[What is expected]:
The range to repeat runs from the line with "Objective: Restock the" to the last line below, both ends included; give it exactly and without pictures.
§ §
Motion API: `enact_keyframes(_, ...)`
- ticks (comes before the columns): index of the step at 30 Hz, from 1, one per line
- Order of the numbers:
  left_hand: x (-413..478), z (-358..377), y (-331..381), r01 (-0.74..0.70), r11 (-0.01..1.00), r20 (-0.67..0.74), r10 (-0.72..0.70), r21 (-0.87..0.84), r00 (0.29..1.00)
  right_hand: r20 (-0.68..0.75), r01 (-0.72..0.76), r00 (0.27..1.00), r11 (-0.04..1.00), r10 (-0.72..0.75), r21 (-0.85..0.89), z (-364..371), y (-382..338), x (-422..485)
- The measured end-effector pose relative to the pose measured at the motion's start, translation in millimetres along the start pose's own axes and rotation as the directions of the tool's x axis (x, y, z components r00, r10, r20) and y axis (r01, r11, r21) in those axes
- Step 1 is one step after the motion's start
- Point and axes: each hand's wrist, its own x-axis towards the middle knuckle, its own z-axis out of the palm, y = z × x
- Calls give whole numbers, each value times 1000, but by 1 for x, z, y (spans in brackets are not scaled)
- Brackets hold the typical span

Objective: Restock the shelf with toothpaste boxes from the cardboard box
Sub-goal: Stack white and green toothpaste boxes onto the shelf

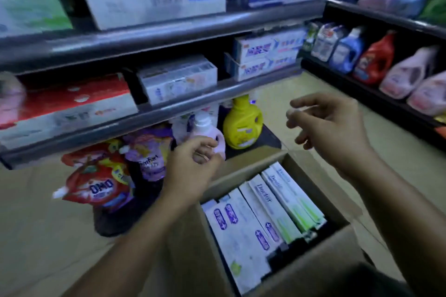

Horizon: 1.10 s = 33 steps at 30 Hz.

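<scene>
Left grip (190, 166) and right grip (330, 128) hover loose, empty, above white, green-tipped toothpaste boxes (265, 212).

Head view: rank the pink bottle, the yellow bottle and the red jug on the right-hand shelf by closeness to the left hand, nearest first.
1. Pink bottle: just behind the left hand, on the lowest level of the shelf.
2. Yellow bottle: to the right of the pink one.
3. Red jug: far off on the right-hand shelf.

Dim, bluish light; motion blur smears the shelves (154, 38), edges bowed by wide-angle distortion.
</scene>
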Motion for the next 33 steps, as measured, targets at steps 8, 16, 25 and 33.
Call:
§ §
[Exercise output]:
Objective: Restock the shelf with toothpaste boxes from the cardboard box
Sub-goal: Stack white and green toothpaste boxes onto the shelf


Horizon: 1.10 s = 33 steps at 30 Hz.

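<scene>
Left grip (190, 166) and right grip (330, 128) hover loose, empty, above white, green-tipped toothpaste boxes (265, 212).

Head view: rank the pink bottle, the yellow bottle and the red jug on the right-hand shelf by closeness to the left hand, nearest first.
1. Pink bottle: just behind the left hand, on the lowest level of the shelf.
2. Yellow bottle: to the right of the pink one.
3. Red jug: far off on the right-hand shelf.

Dim, bluish light; motion blur smears the shelves (154, 38), edges bowed by wide-angle distortion.
</scene>
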Motion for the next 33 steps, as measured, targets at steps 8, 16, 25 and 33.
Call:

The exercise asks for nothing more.